2006 yılında ulusal park ilan edilen ve Kayseri’nin Yeşilhisar, Develi ve Yahyalı ilçeleri hudutlarında yer alan Sultan Sazlığı, 24 bin 357 hektarlık alanda tatlı ve tuzlu su ekosistemlerinin bir ortada bulunduğu az alanlardan biri. Lakin su düzeyindeki önemli azalma, hem bölgedeki 301 kuş cinsini hem de tarım alanlarını tehdit ediyor.
KURAKLIK GÖÇMEN KUŞLARI VE TARIMI ETKİLİYOR
Murat Demirel, su düzeyinin yaklaşık 1,5 kilometre çekildiğini belirterek, göçmen kuşların hayat alanlarının daraldığını ve bu durumun tarımla geçinen bölge halkını da güç duruma soktuğunu söz etti. Yeşilhisar Ovası’nda 280 bin dekar alanda sulu tarım yapıldığını hatırlatan Demirel, yer altı sularının azalmasıyla birlikte çiftçilerin büyük zorluklarla karşılaştığını söyledi.
DOĞAL İSTİKRARIN BOZULMASI VE EKONOMİK KAYIPLAR
Sultan Sazlığı’nın bölge turizmine katkısının yanı sıra kamış üretimiyle de bölge halkına gelir sağladığını vurgulayan Demirel, “Eskiden Hollanda, İtalya ve Almanya üzere ülkelere ihraç edilen kamış, suyun azalması nedeniyle üretilemez hale geldi. Ayrıyeten göçmen kuşlar eski göç yollarını değiştirmek zorunda kalıyor. Bu durum, doğal istikrarın bozulmasına ve tarım yerlerinin ziyan görmesine neden oluyor” dedi.

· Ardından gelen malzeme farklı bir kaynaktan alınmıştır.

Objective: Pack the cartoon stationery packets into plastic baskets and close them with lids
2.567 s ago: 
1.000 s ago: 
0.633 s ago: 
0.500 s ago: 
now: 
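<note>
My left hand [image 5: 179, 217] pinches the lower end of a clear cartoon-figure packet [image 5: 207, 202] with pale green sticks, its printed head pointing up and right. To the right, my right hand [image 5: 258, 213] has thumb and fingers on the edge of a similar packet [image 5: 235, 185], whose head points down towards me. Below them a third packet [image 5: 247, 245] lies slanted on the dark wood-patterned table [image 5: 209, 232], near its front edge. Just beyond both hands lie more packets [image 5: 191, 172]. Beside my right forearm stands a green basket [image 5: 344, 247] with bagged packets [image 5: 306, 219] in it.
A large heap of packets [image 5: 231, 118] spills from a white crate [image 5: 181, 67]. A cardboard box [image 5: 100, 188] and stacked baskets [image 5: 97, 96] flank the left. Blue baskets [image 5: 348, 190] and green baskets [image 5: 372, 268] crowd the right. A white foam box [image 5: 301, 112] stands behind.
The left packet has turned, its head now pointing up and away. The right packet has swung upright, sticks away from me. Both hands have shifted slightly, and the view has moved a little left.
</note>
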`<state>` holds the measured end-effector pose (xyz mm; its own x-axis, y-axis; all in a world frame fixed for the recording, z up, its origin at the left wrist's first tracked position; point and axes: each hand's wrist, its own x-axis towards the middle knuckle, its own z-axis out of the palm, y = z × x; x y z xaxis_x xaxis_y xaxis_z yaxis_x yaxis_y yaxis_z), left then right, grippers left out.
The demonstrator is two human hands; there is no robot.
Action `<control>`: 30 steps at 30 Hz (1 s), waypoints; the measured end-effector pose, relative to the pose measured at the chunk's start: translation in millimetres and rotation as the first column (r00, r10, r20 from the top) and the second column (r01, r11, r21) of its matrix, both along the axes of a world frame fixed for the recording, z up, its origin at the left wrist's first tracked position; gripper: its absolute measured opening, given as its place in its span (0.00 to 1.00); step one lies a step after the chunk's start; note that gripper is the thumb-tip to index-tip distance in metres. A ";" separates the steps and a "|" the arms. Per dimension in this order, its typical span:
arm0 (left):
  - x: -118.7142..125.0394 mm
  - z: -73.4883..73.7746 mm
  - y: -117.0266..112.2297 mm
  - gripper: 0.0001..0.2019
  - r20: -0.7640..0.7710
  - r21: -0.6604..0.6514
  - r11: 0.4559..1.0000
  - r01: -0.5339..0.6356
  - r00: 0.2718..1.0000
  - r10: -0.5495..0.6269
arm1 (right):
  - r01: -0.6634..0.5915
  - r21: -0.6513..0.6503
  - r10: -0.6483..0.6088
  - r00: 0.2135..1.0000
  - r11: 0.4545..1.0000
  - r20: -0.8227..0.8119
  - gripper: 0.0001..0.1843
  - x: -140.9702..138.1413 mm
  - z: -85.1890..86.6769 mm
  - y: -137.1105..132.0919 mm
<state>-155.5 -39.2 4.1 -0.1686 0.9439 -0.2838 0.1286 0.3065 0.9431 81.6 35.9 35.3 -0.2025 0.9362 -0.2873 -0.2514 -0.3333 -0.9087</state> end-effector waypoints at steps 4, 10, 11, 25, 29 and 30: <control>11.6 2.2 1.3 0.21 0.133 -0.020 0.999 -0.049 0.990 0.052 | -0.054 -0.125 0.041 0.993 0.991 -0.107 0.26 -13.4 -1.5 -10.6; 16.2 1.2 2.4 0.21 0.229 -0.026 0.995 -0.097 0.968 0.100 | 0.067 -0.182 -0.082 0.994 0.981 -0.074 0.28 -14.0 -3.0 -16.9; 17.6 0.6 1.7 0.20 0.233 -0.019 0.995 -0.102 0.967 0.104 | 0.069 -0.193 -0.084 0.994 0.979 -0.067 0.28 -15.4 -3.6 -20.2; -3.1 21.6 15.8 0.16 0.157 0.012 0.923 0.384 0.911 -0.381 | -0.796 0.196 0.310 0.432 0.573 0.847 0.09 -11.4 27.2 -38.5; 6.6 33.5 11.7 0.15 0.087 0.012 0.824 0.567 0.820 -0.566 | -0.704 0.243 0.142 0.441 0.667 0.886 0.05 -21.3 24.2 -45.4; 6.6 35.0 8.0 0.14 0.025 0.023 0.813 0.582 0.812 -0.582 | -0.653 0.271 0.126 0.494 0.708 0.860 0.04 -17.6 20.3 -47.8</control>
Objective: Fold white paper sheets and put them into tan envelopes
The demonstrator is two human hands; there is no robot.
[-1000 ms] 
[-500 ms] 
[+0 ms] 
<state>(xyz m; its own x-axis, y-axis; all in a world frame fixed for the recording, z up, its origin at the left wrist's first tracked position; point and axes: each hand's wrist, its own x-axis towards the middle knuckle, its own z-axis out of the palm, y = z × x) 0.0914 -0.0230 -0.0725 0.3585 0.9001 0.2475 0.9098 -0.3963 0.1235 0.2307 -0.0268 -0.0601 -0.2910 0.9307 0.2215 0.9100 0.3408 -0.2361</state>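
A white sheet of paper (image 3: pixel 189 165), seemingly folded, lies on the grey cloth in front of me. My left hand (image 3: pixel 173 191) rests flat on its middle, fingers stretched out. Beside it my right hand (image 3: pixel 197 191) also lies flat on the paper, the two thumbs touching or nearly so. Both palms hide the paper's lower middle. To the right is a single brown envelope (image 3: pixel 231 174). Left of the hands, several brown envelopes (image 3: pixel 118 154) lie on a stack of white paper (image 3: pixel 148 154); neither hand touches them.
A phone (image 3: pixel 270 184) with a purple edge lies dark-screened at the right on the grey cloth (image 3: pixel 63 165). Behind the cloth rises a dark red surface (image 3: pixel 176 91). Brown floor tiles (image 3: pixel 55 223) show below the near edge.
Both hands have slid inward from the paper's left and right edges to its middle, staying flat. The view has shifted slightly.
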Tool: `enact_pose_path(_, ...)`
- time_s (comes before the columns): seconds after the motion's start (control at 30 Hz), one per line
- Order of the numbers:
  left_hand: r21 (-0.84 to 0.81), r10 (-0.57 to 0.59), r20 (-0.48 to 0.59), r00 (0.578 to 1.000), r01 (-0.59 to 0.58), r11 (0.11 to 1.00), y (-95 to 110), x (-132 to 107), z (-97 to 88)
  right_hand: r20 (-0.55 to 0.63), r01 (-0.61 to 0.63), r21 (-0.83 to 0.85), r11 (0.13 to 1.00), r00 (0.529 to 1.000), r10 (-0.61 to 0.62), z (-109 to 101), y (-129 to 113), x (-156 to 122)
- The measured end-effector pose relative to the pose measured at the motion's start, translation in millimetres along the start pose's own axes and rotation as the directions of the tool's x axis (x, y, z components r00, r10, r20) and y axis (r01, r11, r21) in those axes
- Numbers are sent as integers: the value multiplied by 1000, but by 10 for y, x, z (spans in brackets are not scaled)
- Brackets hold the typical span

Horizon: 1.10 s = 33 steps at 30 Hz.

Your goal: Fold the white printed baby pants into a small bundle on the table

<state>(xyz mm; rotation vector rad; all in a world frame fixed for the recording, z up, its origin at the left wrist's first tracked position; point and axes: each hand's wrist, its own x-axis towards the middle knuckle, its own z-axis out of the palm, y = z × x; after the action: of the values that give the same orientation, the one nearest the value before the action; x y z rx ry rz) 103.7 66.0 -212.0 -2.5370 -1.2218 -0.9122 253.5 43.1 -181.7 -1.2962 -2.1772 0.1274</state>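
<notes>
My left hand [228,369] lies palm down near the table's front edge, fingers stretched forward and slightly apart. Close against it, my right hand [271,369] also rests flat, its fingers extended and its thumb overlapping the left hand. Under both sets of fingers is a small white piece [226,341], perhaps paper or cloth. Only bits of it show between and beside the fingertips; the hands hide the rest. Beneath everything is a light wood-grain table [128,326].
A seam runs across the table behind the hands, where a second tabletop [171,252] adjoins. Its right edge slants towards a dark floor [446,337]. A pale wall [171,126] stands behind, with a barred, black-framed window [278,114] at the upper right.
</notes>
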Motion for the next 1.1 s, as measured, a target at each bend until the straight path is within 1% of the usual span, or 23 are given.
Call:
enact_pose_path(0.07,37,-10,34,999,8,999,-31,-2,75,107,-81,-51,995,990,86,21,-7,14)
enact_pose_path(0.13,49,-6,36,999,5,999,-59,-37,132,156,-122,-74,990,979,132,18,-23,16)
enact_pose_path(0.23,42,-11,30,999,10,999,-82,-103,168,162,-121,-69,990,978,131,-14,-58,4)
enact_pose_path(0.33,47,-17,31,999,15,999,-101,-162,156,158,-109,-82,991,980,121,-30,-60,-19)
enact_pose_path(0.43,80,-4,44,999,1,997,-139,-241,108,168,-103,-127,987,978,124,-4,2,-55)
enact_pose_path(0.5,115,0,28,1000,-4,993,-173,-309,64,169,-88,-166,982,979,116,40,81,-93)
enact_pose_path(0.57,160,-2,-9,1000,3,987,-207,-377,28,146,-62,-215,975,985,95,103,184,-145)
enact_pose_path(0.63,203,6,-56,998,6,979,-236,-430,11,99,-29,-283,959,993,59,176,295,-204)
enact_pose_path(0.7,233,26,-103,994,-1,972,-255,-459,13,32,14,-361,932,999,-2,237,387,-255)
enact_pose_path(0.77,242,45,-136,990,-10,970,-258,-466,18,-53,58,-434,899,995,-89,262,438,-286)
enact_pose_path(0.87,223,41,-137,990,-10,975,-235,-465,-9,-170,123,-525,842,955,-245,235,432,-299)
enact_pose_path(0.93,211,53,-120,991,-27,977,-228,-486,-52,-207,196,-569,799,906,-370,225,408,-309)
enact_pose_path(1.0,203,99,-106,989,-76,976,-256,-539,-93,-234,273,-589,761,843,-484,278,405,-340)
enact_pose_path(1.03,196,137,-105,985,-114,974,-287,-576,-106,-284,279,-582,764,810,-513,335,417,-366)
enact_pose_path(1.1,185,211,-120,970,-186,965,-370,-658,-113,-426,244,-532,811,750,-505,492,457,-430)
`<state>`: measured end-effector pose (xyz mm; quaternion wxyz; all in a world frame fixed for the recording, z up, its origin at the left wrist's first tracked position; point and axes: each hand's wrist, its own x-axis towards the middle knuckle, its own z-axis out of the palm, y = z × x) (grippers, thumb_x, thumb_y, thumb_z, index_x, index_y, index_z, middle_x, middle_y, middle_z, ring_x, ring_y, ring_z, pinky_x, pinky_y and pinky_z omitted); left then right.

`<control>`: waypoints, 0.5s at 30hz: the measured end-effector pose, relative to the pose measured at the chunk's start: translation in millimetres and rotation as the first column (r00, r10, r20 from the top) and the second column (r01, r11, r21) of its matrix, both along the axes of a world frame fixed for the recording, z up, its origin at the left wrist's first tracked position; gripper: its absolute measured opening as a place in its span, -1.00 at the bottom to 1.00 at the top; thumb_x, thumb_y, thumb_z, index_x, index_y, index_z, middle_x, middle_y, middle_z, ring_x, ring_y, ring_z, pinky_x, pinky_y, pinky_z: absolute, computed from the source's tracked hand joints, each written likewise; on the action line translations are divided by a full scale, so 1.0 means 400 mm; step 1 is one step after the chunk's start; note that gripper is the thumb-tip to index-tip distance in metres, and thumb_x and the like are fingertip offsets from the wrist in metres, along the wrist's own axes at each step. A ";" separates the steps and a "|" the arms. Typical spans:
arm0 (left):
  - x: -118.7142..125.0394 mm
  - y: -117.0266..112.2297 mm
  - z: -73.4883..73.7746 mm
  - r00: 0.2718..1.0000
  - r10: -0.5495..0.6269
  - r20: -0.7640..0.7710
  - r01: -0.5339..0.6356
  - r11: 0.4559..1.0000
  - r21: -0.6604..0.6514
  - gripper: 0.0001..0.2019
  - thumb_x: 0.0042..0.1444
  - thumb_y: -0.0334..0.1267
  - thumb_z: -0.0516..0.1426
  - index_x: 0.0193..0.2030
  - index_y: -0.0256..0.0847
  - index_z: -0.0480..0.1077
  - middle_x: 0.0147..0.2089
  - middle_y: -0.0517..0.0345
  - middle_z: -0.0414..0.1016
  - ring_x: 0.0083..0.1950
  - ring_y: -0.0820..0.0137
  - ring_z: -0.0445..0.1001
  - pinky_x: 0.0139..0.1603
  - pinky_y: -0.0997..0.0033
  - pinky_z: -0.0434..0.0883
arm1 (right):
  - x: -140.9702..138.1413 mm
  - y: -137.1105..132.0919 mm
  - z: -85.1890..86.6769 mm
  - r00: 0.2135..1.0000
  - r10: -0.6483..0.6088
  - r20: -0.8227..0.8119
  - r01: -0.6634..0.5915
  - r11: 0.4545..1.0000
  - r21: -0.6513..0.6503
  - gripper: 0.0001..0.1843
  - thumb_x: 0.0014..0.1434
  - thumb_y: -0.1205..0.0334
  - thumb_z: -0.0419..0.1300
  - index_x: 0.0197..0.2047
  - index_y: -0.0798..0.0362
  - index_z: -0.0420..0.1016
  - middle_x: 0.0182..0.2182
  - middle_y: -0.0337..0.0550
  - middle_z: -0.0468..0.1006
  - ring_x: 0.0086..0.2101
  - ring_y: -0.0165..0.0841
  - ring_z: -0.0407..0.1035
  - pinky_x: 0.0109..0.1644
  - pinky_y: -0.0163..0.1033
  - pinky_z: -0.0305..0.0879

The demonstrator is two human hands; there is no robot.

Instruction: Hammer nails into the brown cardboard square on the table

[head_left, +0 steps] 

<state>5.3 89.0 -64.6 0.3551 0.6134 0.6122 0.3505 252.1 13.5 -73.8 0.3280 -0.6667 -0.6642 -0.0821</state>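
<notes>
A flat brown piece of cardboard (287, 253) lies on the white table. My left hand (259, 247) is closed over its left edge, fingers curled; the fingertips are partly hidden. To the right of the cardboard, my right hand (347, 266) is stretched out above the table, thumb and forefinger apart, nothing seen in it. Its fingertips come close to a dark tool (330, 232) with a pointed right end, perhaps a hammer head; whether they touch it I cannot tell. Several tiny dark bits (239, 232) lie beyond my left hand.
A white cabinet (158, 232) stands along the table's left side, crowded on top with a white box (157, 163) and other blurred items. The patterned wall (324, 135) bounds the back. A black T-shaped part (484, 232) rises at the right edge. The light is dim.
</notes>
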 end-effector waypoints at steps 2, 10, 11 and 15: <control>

KÜRESEL SIKINTILARIN MAHALLÎ ETKİLERİ
Demirel, kuraklığın yalnızca lokal bir sorun olmadığını belirterek, “Erciyes Dağı ve Toroslar’da kar yağışının azalması, su kaynaklarını besleyen en değerli ögeleri ortadan kaldırıyor. Uzmanlar, 2050 yılına kadar Türkiye’nin değerli bir kısmının çölleşme riskiyle karşı karşıya kalabileceğini söylüyor. Sultan Sazlığı’nda yaşanan kriz, global iklim değişikliğinin bir sonucu. Yetkililerin ziraî sulamayı planlı hale getirmesi ve doğal su kaynaklarını müdafaa konusunda daha fazla efor göstermesi gerekiyor” tabirlerini kullandı.
Sultan Sazlığı’nın çölleşmesini önlemek için tarım ve turizm alanlarında sürdürülebilir adımlar atılmadığı takdirde, bölgenin doğal yapısının geri dönülemez formda ziyan göreceği tabir ediliyor.